Wednesday, June 4

Tamparan Malam

0 comments
Malam ini gue dikritisi karena “sebagai anak ‘hukum’ bakal diketawain kalo nggak up to date tentang berita berita politik yang berkembang saat ini.

Well, untuk beberapa point benar dan gue setuju. Tapi, apakah begitu terdeskritkannya orang orang hukum yang tidak mengetahui tentang kabar politik baru baru ini, dimana sedang “ricuh” menjelang pemilu?

Bagaimana jika ‘anak hukum’ itu memiliki minat yang berbeda disana atau bahkan mungkin tidak sempat untuk mengikuti perkembangannya? Apakah semudah itu memberikan label “salah”?

Secara jujur emang dalam 2 minggu terakhir ini gue kurang concern dengan perkembangan politik di Indonesia menjelang Pemilu Presiden. 1) gue belum memilih secara mantab siapakah calon pilihan gue di Pilpres ini. 2) gue belum minat untuk ng-stalk perkembangannya.

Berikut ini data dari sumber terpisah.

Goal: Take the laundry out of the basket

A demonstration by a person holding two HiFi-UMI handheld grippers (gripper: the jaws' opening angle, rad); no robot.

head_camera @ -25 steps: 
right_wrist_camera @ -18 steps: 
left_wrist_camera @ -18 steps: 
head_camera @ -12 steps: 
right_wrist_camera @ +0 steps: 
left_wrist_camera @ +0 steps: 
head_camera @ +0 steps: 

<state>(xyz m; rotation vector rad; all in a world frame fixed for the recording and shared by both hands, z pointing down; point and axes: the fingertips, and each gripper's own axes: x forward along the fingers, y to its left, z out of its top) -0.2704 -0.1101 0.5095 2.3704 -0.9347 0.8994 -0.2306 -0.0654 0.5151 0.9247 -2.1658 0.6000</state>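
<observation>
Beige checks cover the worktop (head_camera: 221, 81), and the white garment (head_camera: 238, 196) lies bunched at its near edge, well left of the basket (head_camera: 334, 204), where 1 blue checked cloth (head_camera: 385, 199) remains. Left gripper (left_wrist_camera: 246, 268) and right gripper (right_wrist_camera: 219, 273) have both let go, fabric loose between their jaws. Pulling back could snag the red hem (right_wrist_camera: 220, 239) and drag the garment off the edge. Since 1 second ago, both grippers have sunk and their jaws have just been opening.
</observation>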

Ada rasa apatis disana dang secara jujur gue kurang begitu berminat merayakan pemilu ini walaupun kita, bangsa Indonesia saat ini dekat dengan urgensi pasar bebas ASEAN, dimana kita dituntut agar memilih secara tepat siapa Presiden yang mampu menjaga amanat rakyat dan menggiring negara ini untuk bisa menghadapi tantangan dunia yang lebih sulit.

Gue gak peduli.

Tapi gue tau, gue harus turuntangan ambil bagian untuk bertindak.

Hanya saja, gue belum mau, belum saatnya.

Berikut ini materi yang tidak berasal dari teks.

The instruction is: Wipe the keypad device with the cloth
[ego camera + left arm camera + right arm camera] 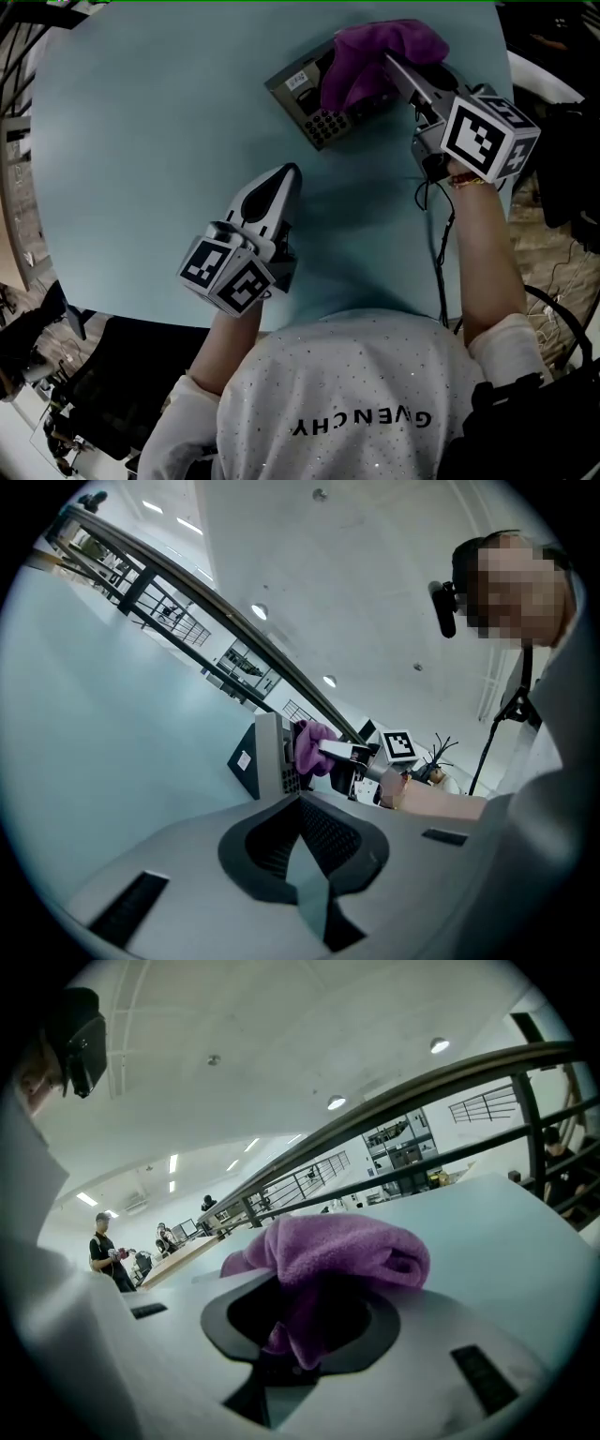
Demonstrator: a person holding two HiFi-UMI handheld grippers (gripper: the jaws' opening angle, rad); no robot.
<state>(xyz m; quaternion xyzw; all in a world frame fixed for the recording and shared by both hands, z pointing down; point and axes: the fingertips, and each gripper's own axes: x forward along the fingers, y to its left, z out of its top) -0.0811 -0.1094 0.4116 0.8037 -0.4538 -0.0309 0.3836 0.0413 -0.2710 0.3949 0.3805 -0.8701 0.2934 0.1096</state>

Dan karena “ditampar” seperti malam ini, sudah saatnya gue kembali dari absen gue setelah lolos dari agenda ikut lomba padusa tanggal 23-24 Mei kemaren.

Akan gue mulai dengan me-kritisi kondisi Perdebatan Kampanye kali ini.

Beberapa waktu yang lalu, di MetroTV dalam acara Mata Najwa yang ditayangkan tanggal 28 Mei, membahas tentang Pilpres dengan judul “JOKOWI atau PRABOWO”. Judulnya, menurut gue bener bener langsung to the point. Dan dari awal acara, gue sudah memprediksi bahwa perdebatannya nanti akan lebih bernuansa saling menjatuhkan daripada saling menunjukkan kemampuan masing masing.

Pada sekmen pertama, pembicaranya adalah Anies Baswedan dari pihak PDIP dan Mahfud MD dari pihak GERINDRA, mereka berdua adalah juru bicara dari masing masing partai. Yang pengen gue nilai disini adalah betapa matang, dewasa, dan santunnya Anies Baswedan dalam menyampaikan pendapatnya dan juga alasannya kenapa memilih Jokowi daripada Prabowo. Dengan tutur kata yang menurut gue apik banget, sopan, namun tegas akan sikap. Lalu bagaimana dengan Mahfud MD, sesaat gue menangkap dimana pak Mahfud ini lebih kesulitan dalam menjawab pertanyaan yang dilayangkan oleh Najwa Shihab. Yang bikin saya bingung juga adalah karena mereka berdua ini adalah tokoh yang menjadi panutan gue, dan detik ini mereka berseberangan dalam dukungan mereka kepada Presiden.

Dan setelah ditayangkan episiode itu, kritikan, cemoohan, dan hal hal kurang santun lainnya bermunculan ke media. Menyerang Anies Baswedan dan Mahfud M.D, Capresnya pun nggak ketinggalan dicerca juga. Kubu pendukung pun menjadi saling serang. Bukan serangan yang menunjukkan “ Kami pantas dengan kompetensi kami”. Tapi malah “Kalian tidak pantas, karena kalian tidak sesuai dengan apa yang kami lakukan”

Nah, yang jadi masalah yang mana nih?

Bagi gue, yang menjadi masalah adalah mereka yang mempermasalahkan hal ini.

Menurut gue, orang orang kita ini jadi sangat tidak terbiasa dengan perbedaan pendapat.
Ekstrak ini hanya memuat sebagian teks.